Los colorados sienten que algunos vientos cambiaron y si bien las encuestas los siguen dando terceros, aseguran que mejorarán varios puntos por encima de lo que dicen las consultoras de opinión pública. Los analistas políticos reconocen que hay un grupo “silencioso” que vota a los colorados y que generalmente no da a conocer su preferencia.
Además de algunos temas en los que insistirá en este tramo final de la campaña, como pagar un aguinaldo a los pasivos que ganen menos de $ 10 mil, la eliminación paulatina del IRPF, las críticas a la inseguridad, y el apoyo a la reforma constitucional para bajar la edad de imputabilidad, los colorados apelarán fuertemente a lo emotivo.
Dirigentes cercanos al candidato Pedro Bordaberry están confiados que hay margen para crecer. Por eso, luego de explicada hasta el cansancio las propuestas, apuntarán en estas horas a llegarle al corazón de los colorados que una vez se fueron y ahora se intenta que vuelvan al partido.
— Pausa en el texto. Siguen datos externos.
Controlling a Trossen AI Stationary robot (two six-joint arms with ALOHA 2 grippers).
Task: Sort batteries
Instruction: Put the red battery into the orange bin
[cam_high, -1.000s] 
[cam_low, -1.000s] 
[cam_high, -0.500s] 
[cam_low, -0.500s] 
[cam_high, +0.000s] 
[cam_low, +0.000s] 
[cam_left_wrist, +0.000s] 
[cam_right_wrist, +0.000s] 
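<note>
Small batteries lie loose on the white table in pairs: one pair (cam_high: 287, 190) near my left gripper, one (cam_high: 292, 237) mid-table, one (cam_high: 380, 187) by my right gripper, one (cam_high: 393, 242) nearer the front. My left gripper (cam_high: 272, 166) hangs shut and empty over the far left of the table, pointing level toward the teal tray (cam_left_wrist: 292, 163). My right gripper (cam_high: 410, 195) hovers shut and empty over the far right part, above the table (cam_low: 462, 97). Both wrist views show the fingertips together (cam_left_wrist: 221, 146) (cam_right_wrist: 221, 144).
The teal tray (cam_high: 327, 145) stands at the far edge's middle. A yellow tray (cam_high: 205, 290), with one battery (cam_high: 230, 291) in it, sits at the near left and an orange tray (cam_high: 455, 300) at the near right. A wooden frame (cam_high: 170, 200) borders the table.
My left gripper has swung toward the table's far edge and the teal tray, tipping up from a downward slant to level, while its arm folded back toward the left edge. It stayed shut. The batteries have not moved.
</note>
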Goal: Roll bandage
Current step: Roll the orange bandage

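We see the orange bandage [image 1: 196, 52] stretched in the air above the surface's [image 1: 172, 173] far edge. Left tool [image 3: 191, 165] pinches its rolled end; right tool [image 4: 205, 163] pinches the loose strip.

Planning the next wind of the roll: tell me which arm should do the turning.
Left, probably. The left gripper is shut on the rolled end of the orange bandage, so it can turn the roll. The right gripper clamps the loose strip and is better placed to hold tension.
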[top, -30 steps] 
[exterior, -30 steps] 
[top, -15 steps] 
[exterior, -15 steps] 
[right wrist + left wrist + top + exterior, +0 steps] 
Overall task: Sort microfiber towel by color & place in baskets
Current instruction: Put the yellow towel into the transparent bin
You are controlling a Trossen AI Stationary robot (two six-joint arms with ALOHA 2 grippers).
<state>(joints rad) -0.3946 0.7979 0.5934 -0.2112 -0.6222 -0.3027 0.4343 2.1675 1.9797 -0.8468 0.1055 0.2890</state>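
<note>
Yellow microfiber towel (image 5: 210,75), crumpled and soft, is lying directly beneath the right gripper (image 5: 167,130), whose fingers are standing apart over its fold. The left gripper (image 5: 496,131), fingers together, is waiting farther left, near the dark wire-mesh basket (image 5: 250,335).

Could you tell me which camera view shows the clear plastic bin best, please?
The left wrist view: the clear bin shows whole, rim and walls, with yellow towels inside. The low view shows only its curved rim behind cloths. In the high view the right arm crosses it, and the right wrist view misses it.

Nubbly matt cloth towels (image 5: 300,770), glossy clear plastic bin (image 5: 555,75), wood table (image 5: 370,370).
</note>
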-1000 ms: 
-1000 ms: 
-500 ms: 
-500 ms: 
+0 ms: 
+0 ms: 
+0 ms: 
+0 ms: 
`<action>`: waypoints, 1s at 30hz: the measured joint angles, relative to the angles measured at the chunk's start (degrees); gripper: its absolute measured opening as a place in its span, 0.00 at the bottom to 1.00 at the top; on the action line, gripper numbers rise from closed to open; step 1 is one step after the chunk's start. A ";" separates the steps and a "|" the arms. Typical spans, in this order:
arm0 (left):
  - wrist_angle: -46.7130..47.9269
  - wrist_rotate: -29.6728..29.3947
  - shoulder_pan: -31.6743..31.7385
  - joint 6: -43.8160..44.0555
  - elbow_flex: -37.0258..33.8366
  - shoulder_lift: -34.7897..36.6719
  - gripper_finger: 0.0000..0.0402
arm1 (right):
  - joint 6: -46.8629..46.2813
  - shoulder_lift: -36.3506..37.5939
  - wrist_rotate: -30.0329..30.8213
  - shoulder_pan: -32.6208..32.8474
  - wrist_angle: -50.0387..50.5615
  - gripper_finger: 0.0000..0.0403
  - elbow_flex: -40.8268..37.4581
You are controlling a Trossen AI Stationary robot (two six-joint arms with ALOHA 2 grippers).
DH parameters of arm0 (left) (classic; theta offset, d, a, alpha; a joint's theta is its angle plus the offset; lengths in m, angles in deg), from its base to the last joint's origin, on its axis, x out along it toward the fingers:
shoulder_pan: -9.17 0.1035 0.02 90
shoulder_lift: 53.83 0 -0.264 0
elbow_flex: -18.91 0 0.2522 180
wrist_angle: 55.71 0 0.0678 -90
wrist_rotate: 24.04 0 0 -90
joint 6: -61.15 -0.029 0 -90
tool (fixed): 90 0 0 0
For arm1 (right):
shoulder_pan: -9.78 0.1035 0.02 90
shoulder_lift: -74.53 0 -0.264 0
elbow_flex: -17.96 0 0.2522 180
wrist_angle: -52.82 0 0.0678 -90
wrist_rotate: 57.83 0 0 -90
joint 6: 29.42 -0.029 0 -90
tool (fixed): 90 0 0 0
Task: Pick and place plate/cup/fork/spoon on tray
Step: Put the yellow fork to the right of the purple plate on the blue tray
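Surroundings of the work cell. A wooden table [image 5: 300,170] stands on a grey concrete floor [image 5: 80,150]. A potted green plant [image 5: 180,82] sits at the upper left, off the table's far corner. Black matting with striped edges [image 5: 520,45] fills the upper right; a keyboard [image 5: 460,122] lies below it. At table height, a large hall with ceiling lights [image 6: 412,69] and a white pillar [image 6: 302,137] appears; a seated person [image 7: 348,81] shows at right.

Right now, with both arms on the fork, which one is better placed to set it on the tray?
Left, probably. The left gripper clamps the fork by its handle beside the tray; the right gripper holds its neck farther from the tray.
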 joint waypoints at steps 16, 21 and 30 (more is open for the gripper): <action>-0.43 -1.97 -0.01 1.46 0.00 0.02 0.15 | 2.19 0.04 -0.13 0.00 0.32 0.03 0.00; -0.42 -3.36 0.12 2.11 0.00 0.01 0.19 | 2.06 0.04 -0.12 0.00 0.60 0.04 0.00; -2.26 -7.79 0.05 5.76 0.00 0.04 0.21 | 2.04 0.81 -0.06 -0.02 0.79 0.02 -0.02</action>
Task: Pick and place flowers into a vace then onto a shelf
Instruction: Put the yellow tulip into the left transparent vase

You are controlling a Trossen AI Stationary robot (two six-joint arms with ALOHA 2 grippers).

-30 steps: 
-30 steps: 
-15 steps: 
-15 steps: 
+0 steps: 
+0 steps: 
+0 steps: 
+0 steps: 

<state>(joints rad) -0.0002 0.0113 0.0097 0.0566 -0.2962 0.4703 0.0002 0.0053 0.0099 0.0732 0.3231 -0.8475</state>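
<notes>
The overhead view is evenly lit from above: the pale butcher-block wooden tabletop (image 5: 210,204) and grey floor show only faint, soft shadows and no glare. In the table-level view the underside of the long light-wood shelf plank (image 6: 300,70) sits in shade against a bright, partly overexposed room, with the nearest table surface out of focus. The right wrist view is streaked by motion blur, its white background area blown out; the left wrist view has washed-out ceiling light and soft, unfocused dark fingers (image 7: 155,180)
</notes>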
Esos dirigentes, en voz baja, admiten que el partido no pasará al balotaje, una idea que Bordaberry aun sostiene. Cuando se le pregunta al candidato si formará una alianza con el líder blanco Luis Lacalle Pou si este pasa a la segunda vuelta, Bordaberry responde automáticamente que espera que sea el blanco el que le de su apoyo.
La caravana del domingo pasado por balnearios de Canelones y zonas de Montevideo, donde según la organización participaron unos 2.500 vehículos, volvió a envalentonar los ánimos de los dirigentes y de los militantes. En los últimos tiempos, afirman dirigentes consultados por El Observador, notan no solo una mayor militancia, sino más entusiasmo.
Esta semana en la casa del Partido Colorado, en un acto de homenaje a José Batlle y Ordoñez, Bordaberry recordó un episodio de la historia para traerlo a la realidad y arengar a su gente en el último tramo de la campaña.
Ahí recordó el episodio del Quebracho, el que más le gusta de la vida de José Batlle y Ordoñez, que ocurrió cuando aún el histórico dirigente no era presidente de la República. Eran tiempos de la dictadura de Máximo Santos.
En esos años, Batlle y Ordoñez se fue a Buenos Aires con un grupo de jóvenes a planificar “una invasión, una revolución para recuperar la democracia” en Uruguay, dijo Bordaberry. Entraron por Paysandú, en lo que se conoció como la revolución de Quebracho. En ese momento no tuvieron éxito y fueron vencidos. “Esos muchachos que vinieron a pelear por esa libertad sabían que estaban en situación de desventaja y corrían un riesgo enorme pero igual se la jugaron”. Las fuerzas de Santos les respetaron la vida.
Ahora, a días de las elecciones, Bordaberry apeló al entonces joven Batlle y Ordoñez, quien al mando de una de las columnas vio que algunos de los muchachos, mezclados con los paisanos, flaqueaban. Lo que hizo Batlle y Ordoñez fue “empezar a darles ánimo para que siguieran marchando”. Uno de ellos le dijo que no podía más, que le dolían los pies y tenía cansadas las piernas. “Batlle y Ordoñez le contestó: hoy no se camina con los pies, se camina con el corazón”, dijo Bordaberry.
“No saben cuánto me ayudó en estos meses difíciles leer y releer ese episodio”, contó Bordaberry a la dirigencia que empezó a aplaudirlo. De esa forma el candidato colorado encaró el tramo final rumbo a las presidenciales.
Asesores de Bordaberry comentaron a El Observador que esperan un descenso en el apoyo que recibe Luis Lacalle Pou que les permita a los colorados mejorar su performance. Además se conversará uno a uno con los vecinos, sobre todo con los indecisos, para convencerlos de votar a los colorados.
Luis Eduardo González, director de Cifra, dijo a El Observador TV que “puede pasar” que las encuestas subestimen al Partido Colorado. “Puede ocurrir que los colorados marquen un poco mejor sí. Ahora, ya pasar a los blancos, es muy difícil”, opinó.
El analista dijo que Bordaberry fue “lo nuevo en 2009” y eso le permitió salvar al Partido Colorado que había quedado muy sumergido tras la crisis económica de 2002. González no cree que haya cambios drásticos en estos últimos días de la campaña.